- _WHAT THE EXERCISE ASKS_:
Skip the images and print the listing exactly.

- _INFORMATION SUPPLIED_:
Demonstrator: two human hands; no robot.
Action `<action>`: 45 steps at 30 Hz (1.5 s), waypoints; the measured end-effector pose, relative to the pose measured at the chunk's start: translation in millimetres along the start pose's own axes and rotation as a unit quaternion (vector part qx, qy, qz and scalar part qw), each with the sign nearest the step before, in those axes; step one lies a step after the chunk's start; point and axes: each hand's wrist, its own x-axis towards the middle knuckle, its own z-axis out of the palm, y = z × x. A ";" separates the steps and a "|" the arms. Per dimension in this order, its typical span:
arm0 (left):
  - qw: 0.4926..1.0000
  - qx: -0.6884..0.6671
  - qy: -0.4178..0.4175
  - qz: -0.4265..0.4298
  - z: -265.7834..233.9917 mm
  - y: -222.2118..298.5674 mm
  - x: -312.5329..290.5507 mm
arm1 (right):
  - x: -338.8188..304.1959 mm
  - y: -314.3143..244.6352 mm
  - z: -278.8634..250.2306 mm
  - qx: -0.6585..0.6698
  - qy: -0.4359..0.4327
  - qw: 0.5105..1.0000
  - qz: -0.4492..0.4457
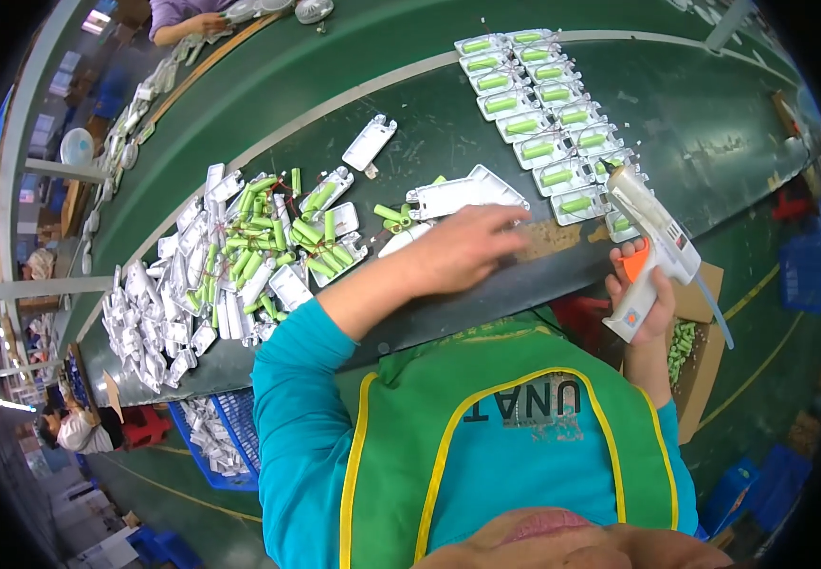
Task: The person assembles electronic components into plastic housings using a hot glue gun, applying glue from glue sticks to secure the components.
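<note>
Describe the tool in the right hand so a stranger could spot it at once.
Start at the green belt and its rows of white trays holding green cells. At their near end the right hand grips a white glue gun. Its orange trigger sets it apart.

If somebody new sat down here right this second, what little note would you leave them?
Left hand: reaching over the green table, resting on a white plastic cover; whether it grips it is unclear.
Right hand: holds the white glue gun upright by its handle, finger on the orange trigger, nozzle pointing up near the filled rows.
Done: two neat rows of white covers with green batteries fitted, far right.
Left: a loose heap of green batteries and empty white covers to the left, plus a blue crate of covers below the table edge.
</note>
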 end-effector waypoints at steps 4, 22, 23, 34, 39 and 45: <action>0.997 0.071 0.010 -0.006 10.7 11.6 -5.3 | -1.5 -1.5 -2.4 -0.005 -0.004 1.000 -0.010; 0.915 0.092 0.266 -0.289 -63.2 -69.8 -16.5 | -8.6 1.8 -3.7 -0.004 0.012 1.000 -0.012; 0.918 0.070 0.272 -0.279 -65.7 -61.2 -15.5 | -9.0 2.1 -4.4 -0.005 0.003 1.000 -0.018; 0.995 0.097 -0.012 0.011 15.6 1.2 -8.9 | -8.1 5.0 1.4 -0.004 0.021 1.000 -0.013; 0.990 0.100 -0.013 -0.102 11.0 -19.4 -8.6 | -12.6 5.3 -2.6 -0.010 0.023 1.000 -0.013; 0.948 0.235 -0.105 -0.186 -21.9 -36.7 -30.6 | -14.4 3.0 -6.5 -0.005 0.017 1.000 -0.017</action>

- _SOLUTION TO THIS EXERCISE_:
Demonstrator: two human hands; no robot.
Action `<action>`: 45 steps at 30 Hz (1.5 s), waypoints; the measured end-effector pose, relative to the pose measured at the chunk's start: translation in millimetres along the start pose's own axes and rotation as a unit quaternion (vector part qx, qy, qz and scalar part qw), each with the sign nearest the step before, in those axes; step one lies a step after the chunk's start; point and axes: each hand's wrist, its own x-axis towards the middle knuckle, its own z-axis out of the palm, y = z × x. A ";" separates the steps and a "|" the arms. Per dimension in this order, its typical span:
arm0 (left):
  - qw: 0.4926..1.0000
  - qx: -0.6884..0.6671
  - qy: -0.4178..0.4175
  - qz: -0.4265..0.4298
  - z: -265.7834..233.9917 mm
  - y: -222.2118..298.5674 mm
  - x: -312.5329..290.5507 mm
arm1 (right):
  - x: -338.8188..304.1959 mm
  - y: -314.3143..244.6352 mm
  - z: -278.8634..250.2306 mm
  - qx: -0.6585..0.6698
  - qy: -0.4359..0.4327
  - qw: 0.5105..1.0000
  - qz: -0.4492..0.4457
Task: The person assembles electronic components into plastic housings using a hot glue gun, applying glue from glue sticks to secure the components.
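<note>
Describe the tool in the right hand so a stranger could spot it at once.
Start at the green belt and its rows of white trays holding green cells. At their near end the right hand grips a white glue gun. Its orange trigger sets it apart.

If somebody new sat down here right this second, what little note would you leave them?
Left hand: reaching over the green table, resting on a white plastic cover; whether it grips it is unclear.
Right hand: holds the white glue gun upright by its handle, finger on the orange trigger, nozzle pointing up near the filled rows.
Done: two neat rows of white covers with green batteries fitted, far right.
Left: a loose heap of green batteries and empty white covers to the left, plus a blue crate of covers below the table edge.
</note>
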 end-effector waypoints at steps 4, 22, 23, 34, 39 and 45: <action>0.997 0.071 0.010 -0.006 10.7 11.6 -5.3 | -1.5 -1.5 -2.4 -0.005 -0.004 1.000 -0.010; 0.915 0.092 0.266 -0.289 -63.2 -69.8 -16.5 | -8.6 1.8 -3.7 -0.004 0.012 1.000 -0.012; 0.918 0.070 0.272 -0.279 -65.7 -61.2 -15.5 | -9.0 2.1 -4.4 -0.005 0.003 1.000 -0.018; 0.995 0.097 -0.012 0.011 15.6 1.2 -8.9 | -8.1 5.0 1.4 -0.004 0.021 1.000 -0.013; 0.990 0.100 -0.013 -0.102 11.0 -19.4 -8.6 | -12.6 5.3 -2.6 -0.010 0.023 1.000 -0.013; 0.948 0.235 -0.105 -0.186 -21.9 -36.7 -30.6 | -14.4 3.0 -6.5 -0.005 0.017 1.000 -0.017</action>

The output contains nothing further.